Su hermana parecía danzar de un lado a otro, con un pincel en la mano y haciendo graciosos movimientos en el aire. Pero lo más increíble fue cómo aquello que parecía dibujar sin lienzo alguno como base, cobraba vida ante sus ojos.

Lo primero que comenzó a delinearse fue el contorno de esos caballos alados que tantísimas veces había dibujados, todos ellos de distinto tamaño y color, idénticos a los que aparecieron en el sueño de su madre. Galopaban a lo largo y ancho de la grandiosa sala y, tras ellos, figuras humanas y esbozos de animales más pequeños como conejos, gorriones, gatos… Todo lo que solía dibujar Eva cuando tenía un papel en blanco frente a ella.

Aquellas creaciones iban de un lado a otro, al son de la melodía que canturreaba su hermana y dinamizando el diáfano espacio. Alejandra se abría paso entre ellas, admirándolas y, a muchas de ellas, devolviéndoles el saludo que le proporcionaban. Era una ensoñación maravillosa, perfecta para la mente alegre y creativa de su gemela; una muestra de lo que guardaba en su interior y de todo lo que tenía para mostrar al mundo.

Al fin llegó hasta Eva, que tarareaba y dibujaba en el aire sin percatarse de su presencia, tanto, que Alejandra comprobó que tenía los ojos cerrados.

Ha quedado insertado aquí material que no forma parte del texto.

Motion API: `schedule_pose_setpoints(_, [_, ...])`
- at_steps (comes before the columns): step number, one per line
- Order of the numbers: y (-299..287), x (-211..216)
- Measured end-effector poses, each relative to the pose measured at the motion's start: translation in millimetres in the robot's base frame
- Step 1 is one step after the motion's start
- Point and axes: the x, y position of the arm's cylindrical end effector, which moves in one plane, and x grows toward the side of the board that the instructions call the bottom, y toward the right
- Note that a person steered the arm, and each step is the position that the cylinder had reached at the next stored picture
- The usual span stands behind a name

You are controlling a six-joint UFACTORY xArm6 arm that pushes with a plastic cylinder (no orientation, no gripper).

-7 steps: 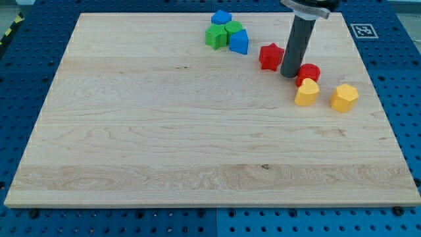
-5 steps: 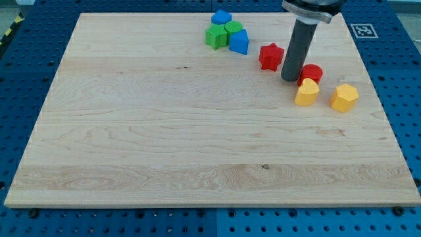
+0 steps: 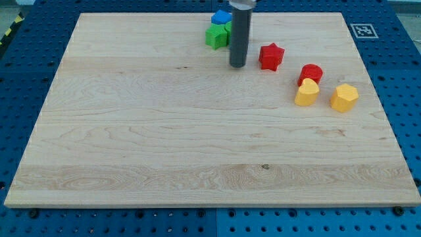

La vio volver a levantar el pincel y hacer movimientos suaves que emulada la forma de un rostro, el cual, fue tomando vida. Se trataba de la cara de un chico, con pelo corto y algo revuelto. Castaño, según apreció. Las líneas se unían con cada vez mayor precisión, dibujando unos ojos grandes y expresivos y una sonrisa que se le antojaba sincera. A medida que las formas de sus rasgos se delimitaban y esclarecían más, a Alejandra le resultaba extrañamente familiar.

Fueron los últimos retoques y cuando el joven comenzó a moverse, cuando pudo reconocerle.

Al principio se quedó sin aliento, como si su cerebro se hubiera ralentizado hasta quedar en shock y no fuera capaz de reaccionar. Entonces observó a su hermana, que se acercaba al esbozo del chico, y le abrazaba. Y él, Adrián —su Adrián—, le devolvía el abrazo.

Sintió, a pesar de no ser posible, que el corazón le latía tan fuerte que parecía fuese a salírsele del pecho y que las pulsaciones le palpitaban ardientes bajo la piel. Una vorágine de sentimientos se entrelazaba y le incapacitaba a comprender qué le hacía, realmente, sentir aquello. Dolor, mucho dolor; por un momento incluso llegó a considerarlo una traición por parte de Eva, o de ambos más bien. Se le saltaron las lágrimas: ¿cómo podía haberse fijado en el único chico que, por primera vez en su vida, era especial para ella? Para Eva habían sido muchos antes que él, ¿por qué no pudo elegir otro entre los tantos que le gustaron en el pasado? Y si ella, cuando aún estaba viva, le hubiera hablado de él, ¿lo habría respetado?